EXERCISE BRIEF: Scan the records below, and wherever a line has the word "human", pull it out.

════

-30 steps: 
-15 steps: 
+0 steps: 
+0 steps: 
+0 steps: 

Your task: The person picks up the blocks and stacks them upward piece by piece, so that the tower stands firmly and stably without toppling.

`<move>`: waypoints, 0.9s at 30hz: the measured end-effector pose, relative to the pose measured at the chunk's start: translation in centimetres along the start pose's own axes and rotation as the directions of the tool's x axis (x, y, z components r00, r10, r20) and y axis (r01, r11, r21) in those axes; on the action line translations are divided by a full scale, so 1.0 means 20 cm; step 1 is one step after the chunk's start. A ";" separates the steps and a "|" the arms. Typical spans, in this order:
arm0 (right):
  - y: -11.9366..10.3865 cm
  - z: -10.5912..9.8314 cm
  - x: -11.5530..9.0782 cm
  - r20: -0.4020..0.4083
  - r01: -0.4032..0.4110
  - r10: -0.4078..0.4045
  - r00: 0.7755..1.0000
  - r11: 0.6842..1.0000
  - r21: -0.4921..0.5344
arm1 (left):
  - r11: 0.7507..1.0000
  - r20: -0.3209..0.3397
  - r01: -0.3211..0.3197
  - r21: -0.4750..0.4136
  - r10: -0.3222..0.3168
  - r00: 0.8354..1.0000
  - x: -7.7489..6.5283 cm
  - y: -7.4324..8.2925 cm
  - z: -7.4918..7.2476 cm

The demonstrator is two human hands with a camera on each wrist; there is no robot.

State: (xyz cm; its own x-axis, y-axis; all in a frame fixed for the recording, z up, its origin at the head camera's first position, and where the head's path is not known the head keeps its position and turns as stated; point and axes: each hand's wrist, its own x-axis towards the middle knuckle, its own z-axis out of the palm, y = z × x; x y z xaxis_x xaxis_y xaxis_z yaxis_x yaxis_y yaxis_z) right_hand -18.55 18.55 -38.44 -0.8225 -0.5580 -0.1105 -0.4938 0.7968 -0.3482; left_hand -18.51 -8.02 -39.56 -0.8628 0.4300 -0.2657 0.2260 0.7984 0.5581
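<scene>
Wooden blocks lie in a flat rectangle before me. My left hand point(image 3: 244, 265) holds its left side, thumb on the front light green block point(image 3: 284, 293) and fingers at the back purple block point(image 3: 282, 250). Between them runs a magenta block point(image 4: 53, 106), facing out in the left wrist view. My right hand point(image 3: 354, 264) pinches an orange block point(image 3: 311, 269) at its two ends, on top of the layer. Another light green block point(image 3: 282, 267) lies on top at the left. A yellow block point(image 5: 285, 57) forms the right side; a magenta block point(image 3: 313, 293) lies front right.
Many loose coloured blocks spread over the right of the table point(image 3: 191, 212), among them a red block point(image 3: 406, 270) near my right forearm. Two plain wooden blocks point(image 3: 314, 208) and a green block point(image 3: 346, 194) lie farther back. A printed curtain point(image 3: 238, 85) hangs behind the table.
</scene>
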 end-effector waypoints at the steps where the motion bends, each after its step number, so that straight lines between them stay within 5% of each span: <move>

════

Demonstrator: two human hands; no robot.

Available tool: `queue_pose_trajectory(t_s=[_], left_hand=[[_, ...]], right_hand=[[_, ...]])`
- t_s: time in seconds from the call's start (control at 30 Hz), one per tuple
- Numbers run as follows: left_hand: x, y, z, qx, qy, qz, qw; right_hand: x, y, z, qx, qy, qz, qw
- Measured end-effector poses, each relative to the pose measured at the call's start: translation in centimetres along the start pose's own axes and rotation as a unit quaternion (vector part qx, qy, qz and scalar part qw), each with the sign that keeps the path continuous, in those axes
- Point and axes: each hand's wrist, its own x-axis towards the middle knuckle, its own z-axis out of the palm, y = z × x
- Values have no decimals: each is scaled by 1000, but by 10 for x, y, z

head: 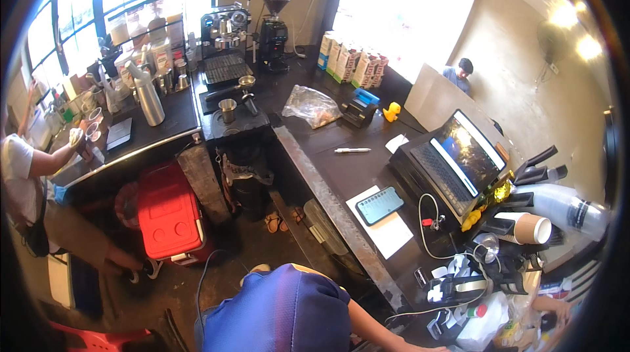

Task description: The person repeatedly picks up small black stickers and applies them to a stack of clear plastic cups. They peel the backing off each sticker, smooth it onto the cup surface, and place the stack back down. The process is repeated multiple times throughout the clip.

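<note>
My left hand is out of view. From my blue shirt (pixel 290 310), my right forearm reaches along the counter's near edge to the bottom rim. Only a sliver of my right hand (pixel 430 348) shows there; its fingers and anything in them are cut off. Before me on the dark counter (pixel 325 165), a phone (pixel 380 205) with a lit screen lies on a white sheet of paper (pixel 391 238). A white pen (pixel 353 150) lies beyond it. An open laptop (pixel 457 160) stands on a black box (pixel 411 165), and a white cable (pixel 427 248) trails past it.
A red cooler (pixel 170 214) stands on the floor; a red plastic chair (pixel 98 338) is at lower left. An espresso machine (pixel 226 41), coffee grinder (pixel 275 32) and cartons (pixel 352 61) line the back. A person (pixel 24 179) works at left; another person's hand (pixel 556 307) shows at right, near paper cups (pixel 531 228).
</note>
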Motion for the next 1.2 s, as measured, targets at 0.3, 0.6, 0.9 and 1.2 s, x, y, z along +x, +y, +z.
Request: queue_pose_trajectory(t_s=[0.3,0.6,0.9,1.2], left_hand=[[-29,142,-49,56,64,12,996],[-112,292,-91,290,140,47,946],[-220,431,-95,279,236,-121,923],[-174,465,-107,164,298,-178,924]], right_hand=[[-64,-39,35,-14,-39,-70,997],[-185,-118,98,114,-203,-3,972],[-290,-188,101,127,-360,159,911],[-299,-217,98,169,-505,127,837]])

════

TASK ANSWER:
The demonstrator is two human hands with a camera on each wrist; there is no robot.
Demonstrator: two human hands; no robot.

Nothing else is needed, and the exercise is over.